Tucson crucifix draws faithful
By Nicole Santa Cruz
Los Angeles Times
TUCSON, Ariz. — For decades, the faithful say, a 1-foot-tall crucifix has been granting the wishes of people in need.
By the thousands, people have come to pray at El Senor de los Milagros — Lord of the Miracles — a shrine on the side of a one-story stucco home in a working-class Mexican-American neighborhood in Tucson. People have come from as far away as Germany to worship at the shrine, but most visitors come from Arizona and Mexico.
The carved wood sculpture, encased in glass, has been in the Romo family for five generations, said owner Pauline Romo.
The crucifix, which made its way to Tucson from Spain, is sacred in Tucson's Catholic community.
In appreciation, people have built and maintained the shrine for Romo. From the beige tile on the floor to the decorative ironwork painted black and gold, and the black leather benches for people to sit and pray, each component of the patio-like chapel was built by people who said God answered their prayers.
Southern Arizona is dotted with shrines. Often found in front yards or on the side of the road, many consist of just a cross or statue, sometimes decorated elaborately with flowers and candles.

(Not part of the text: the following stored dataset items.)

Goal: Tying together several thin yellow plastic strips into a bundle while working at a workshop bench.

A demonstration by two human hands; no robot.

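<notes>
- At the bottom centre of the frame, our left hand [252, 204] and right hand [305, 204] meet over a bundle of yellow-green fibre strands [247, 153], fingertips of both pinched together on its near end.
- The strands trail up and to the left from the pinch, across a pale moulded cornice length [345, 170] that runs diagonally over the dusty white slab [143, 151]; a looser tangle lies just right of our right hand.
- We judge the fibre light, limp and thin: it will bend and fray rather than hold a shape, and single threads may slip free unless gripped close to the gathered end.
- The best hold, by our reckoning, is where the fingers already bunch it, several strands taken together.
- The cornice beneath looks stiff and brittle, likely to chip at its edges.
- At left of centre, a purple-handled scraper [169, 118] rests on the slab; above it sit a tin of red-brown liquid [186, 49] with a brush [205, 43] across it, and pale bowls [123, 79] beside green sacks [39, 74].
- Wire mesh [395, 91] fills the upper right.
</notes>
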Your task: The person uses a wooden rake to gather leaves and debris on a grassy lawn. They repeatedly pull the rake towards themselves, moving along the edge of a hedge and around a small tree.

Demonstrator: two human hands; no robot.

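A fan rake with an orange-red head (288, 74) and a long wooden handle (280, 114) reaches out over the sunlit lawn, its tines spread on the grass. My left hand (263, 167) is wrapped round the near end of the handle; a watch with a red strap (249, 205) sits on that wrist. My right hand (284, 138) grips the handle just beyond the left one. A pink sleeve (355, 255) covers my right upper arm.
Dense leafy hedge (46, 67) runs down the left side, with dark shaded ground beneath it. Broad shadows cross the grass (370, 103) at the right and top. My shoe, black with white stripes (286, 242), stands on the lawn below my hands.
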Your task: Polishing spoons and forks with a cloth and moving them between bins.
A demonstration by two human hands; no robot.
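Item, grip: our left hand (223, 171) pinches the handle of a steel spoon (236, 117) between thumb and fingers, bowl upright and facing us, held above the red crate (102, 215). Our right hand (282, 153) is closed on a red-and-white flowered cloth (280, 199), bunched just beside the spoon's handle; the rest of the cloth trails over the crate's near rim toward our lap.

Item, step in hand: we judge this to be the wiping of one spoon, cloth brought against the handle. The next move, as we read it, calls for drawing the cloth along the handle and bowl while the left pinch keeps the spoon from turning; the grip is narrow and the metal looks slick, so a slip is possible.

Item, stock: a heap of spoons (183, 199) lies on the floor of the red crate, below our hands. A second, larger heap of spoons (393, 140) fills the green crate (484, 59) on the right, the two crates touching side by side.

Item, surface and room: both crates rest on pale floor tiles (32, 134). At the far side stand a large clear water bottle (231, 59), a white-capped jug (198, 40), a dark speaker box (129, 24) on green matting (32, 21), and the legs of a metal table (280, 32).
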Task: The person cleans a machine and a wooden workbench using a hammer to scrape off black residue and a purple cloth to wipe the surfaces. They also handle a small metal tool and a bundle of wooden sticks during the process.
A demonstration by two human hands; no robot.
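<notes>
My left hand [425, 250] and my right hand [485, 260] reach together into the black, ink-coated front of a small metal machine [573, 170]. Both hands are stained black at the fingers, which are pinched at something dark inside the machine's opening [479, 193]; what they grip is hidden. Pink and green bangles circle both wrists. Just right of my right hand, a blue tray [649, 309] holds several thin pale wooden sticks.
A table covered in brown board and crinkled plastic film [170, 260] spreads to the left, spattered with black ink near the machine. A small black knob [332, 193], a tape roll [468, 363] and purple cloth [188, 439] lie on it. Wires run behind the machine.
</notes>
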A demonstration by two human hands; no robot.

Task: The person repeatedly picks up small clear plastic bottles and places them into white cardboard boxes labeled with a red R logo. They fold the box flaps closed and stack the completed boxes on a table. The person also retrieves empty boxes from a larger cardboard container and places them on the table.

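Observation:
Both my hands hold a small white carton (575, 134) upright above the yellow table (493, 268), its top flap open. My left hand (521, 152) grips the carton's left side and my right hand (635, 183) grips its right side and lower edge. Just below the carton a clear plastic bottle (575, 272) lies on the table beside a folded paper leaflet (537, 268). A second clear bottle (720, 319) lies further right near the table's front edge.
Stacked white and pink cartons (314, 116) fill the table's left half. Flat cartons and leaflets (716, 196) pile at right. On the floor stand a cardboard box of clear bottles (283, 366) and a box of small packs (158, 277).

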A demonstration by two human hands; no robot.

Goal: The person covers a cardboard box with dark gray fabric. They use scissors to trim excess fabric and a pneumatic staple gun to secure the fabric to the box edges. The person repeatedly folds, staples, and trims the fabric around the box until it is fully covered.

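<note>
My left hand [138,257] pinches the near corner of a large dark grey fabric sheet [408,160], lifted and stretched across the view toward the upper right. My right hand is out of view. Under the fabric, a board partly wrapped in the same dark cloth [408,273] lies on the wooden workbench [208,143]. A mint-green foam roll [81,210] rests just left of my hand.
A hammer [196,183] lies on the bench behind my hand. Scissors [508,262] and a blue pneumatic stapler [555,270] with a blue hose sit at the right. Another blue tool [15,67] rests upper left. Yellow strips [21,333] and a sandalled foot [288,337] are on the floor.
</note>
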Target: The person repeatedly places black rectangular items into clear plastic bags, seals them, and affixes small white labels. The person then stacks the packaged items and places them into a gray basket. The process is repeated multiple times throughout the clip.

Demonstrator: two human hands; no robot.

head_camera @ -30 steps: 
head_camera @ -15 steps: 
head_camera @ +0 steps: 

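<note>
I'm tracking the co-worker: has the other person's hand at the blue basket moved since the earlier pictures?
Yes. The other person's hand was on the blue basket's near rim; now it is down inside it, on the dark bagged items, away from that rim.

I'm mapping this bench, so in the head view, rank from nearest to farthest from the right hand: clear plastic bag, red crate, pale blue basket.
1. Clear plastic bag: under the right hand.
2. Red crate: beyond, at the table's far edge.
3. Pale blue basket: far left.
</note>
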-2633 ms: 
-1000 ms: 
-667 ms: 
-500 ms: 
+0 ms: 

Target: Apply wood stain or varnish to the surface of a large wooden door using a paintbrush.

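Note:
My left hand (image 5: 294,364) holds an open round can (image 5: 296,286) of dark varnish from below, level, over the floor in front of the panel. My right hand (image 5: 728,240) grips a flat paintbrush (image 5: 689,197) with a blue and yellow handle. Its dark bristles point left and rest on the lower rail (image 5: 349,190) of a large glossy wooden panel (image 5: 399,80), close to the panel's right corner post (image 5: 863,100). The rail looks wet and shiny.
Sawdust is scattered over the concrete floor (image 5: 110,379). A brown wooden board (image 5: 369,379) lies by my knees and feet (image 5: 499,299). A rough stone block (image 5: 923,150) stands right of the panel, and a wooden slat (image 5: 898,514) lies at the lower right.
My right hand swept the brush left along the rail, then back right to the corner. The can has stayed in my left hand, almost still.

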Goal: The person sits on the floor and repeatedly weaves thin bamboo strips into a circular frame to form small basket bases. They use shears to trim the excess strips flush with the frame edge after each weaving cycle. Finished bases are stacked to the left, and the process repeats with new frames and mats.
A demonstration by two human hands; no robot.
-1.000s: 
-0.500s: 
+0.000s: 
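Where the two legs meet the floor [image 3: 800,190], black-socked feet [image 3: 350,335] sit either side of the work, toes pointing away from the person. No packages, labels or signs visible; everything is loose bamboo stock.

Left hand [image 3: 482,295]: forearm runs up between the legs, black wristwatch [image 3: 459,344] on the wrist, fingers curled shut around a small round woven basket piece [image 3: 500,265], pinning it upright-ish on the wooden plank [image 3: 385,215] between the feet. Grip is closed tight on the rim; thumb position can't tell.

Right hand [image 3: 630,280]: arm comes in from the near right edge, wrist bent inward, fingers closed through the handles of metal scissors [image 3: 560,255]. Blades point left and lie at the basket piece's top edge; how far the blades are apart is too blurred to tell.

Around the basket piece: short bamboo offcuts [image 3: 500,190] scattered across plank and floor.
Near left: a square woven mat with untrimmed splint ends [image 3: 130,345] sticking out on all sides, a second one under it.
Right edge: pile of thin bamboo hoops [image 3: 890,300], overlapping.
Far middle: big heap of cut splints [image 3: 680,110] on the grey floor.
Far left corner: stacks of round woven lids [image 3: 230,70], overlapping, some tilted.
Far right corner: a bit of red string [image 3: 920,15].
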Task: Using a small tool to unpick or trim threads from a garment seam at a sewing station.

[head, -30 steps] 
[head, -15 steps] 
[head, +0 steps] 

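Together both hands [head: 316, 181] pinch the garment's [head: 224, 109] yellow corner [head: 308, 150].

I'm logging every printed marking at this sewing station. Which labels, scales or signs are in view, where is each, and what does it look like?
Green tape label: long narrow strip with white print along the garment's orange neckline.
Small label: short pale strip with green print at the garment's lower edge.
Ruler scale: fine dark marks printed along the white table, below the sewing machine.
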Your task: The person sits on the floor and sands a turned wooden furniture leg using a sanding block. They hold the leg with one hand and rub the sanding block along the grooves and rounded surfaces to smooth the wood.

Such shrines are a common Mexican Catholic practice and are usually statements of thanks, said Jim Griffith, a retired folklorist who lives in Tucson.
"Tucson is jammed with them," Griffith said. "There are enough that every time I drive a new street in the southwest side of town, I find a new one."
Romo's more elaborate shrine is the site of weekly Masses and each year draws thousands of visitors, many of whom park in the unpaved lot next to Romo's house.
The shrine, Griffith said, is a "focus point for people to come and ask for help."
Romo, 84, is something of a Tucson legend. Her family has lived in the area since 1806. The spunky, auburn-haired woman was a rodeo queen in 1947 and designed jewelry at an elegant downtown shop.
Her shrine began as a result of what she calls a personal miracle.
In the 1970s, Romo was on her lunch break downtown, eating a piece of pineapple pie, when she started throwing up blood. The pie was laden with ground glass — later traced to a factory accident — and Romo's insides were torn up. Five doctors told her she wouldn't survive.
In the hospital, Romo pleaded with her mother to give her the statue, which had been in the family for generations.
"Give him to me," she recalled saying, "and I will show him to the world."
About 200 stitches and a plastic esophagus later, Romo opened the shrine on the side of her home.
Word spread, and people began to visit Romo's side yard to kneel before the crucifix and pray. Mass is celebrated there each Thursday evening.
Quinceaneras and weddings have been held there, and Romo said she sometimes doesn't even notice.
But what she does notice are the stories of miracles people have shared with her over the years.
There was the 3-year-old from Mexico who was shot in the mouth and had a bullet lodged in the back of her head. Now that child is 30, with a baby of her own. Her father bricked the floor of the shrine in thanks.
"Listen, who lives that gets shot in the mouth?" Romo said. "Tell me. Come on, that's a miracle."
Gesturing around the shrine in the crisp desert wind, Romo said she welcomes everyone, regardless of religious affiliation.
"I don't care how you worship him," she said.